Skip the pictures and return every entry exactly as written.

EXTRACTED INFORMATION —
==========

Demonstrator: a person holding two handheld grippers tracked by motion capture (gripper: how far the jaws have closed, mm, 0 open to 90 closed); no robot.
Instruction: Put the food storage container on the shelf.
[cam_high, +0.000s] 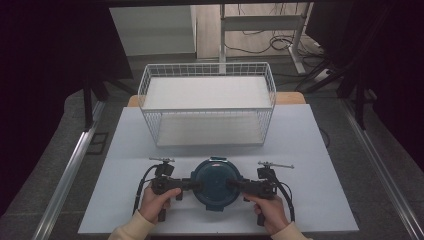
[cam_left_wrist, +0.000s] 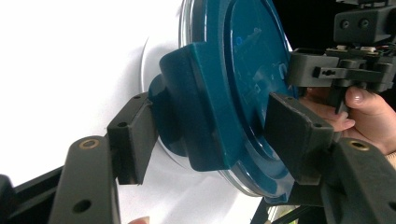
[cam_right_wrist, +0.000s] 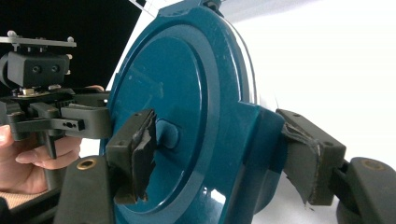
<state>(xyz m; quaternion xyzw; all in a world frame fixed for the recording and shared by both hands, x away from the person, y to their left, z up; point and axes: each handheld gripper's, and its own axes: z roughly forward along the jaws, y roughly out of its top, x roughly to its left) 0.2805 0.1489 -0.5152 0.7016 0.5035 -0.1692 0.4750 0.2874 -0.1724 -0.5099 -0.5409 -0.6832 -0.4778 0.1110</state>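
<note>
Lid-topped round container (cam_high: 216, 183) sits at the near middle of your worktop (cam_high: 310, 150), between your two hands; the worktop is a pale grey-blue board, matte and bare apart from a white wire basket (cam_high: 207, 102) standing well behind the container, toward the far edge; beyond that you see a grey floor, metal table legs and loose cables, with dark space to either side and a metal rail along each flank.

The container lies flat with its dark teal lid facing straight up; being round, it has no long axis across the worktop, though two clip tabs stick out at its left and right sides, so that line runs side to side in front of you; a clear rim shows under the lid in the left gripper view.

Your left gripper (cam_left_wrist: 212, 135) straddles the left clip tab, its jaws set around it and one pad at the tab's side; whether both pads press, you cannot tell. Your right gripper (cam_right_wrist: 219, 149) is clamped on the right tab, pads against both faces.
</note>
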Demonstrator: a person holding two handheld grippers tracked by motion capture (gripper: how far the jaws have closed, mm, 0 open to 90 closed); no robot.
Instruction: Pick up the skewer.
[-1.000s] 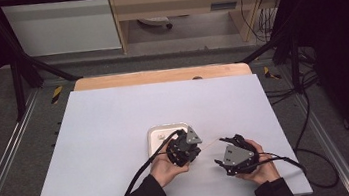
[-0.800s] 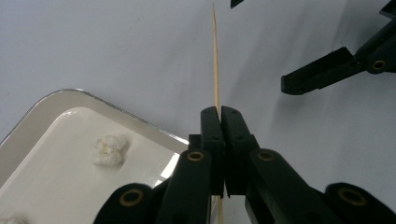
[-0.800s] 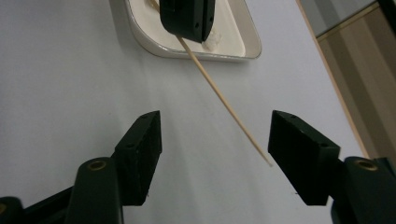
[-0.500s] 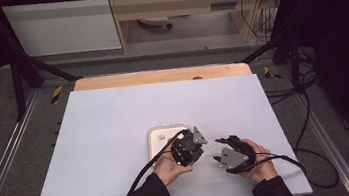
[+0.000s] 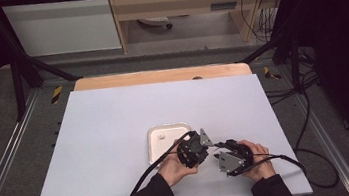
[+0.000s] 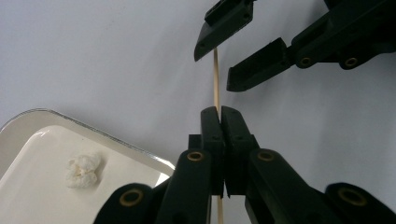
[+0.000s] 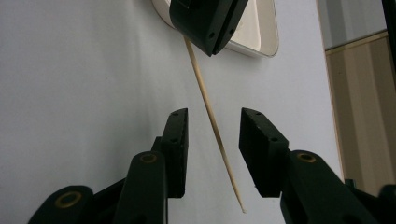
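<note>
I am clenching my left claw on a thin wooden skewer, its two jaws pressed together with the stick pinched between them and running out past their tips. I am holding my right claw just beside it, released: its jaws have just been closing, but they are standing apart on either side of the skewer's free end, not touching it. In the high view my left claw and my right claw are meeting tip to tip near the front edge of the desk, a little right of its middle, with my hands gripping both bodies and a cable trailing from each. Just left of my left claw a small white tray is sitting on the desk, carrying one piece of popcorn.
</note>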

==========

FINISHED EXERCISE —
Demonstrator: a person holding two handheld grippers tracked by motion capture (gripper: how far the jaws have closed, mm, 0 open to 90 closed); no robot.
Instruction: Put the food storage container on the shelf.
[cam_high, +0.000s] 
[cam_left_wrist, +0.000s] 
[cam_right_wrist, +0.000s] 
<state>(xyz m; quaternion xyzw; all in a world frame fixed for the recording and shared by both hands, x away from the person, y to their left, z up; point and axes: each handheld gripper's, and its own axes: z roughly forward along the jaws, y roughly out of its top, x roughly to its left) 0.2805 0.1489 -0.5152 0.7016 0.5035 -0.1692 0.4750 0.2874 -0.1724 -0.5099 -0.5409 -0.6832 -0.4778 0.1110</state>
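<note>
Lid-topped round container (cam_high: 216, 183) sits at the near middle of your worktop (cam_high: 310, 150), between your two hands; the worktop is a pale grey-blue board, matte and bare apart from a white wire basket (cam_high: 207, 102) standing well behind the container, toward the far edge; beyond that you see a grey floor, metal table legs and loose cables, with dark space to either side and a metal rail along each flank.

The container lies flat with its dark teal lid facing straight up; being round, it has no long axis across the worktop, though two clip tabs stick out at its left and right sides, so that line runs side to side in front of you; a clear rim shows under the lid in the left gripper view.

Your left gripper (cam_left_wrist: 212, 135) straddles the left clip tab, its jaws set around it and one pad at the tab's side; whether both pads press, you cannot tell. Your right gripper (cam_right_wrist: 219, 149) is clamped on the right tab, pads against both faces.
</note>
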Demonstrator: a person holding two handheld grippers tracked by motion capture (gripper: how far the jaws have closed, mm, 0 open to 90 closed); no robot.
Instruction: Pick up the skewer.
[-1.000s] 
[-0.800s] 
[-0.800s] 
[-0.500s] 
[+0.000s] 
[+0.000s] 
[+0.000s] 
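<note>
I am clenching my left claw on a thin wooden skewer, its two jaws pressed together with the stick pinched between them and running out past their tips. I am holding my right claw just beside it, released: its jaws have just been closing, but they are standing apart on either side of the skewer's free end, not touching it. In the high view my left claw and my right claw are meeting tip to tip near the front edge of the desk, a little right of its middle, with my hands gripping both bodies and a cable trailing from each. Just left of my left claw a small white tray is sitting on the desk, carrying one piece of popcorn.
</note>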

Nothing else is required to complete this exercise.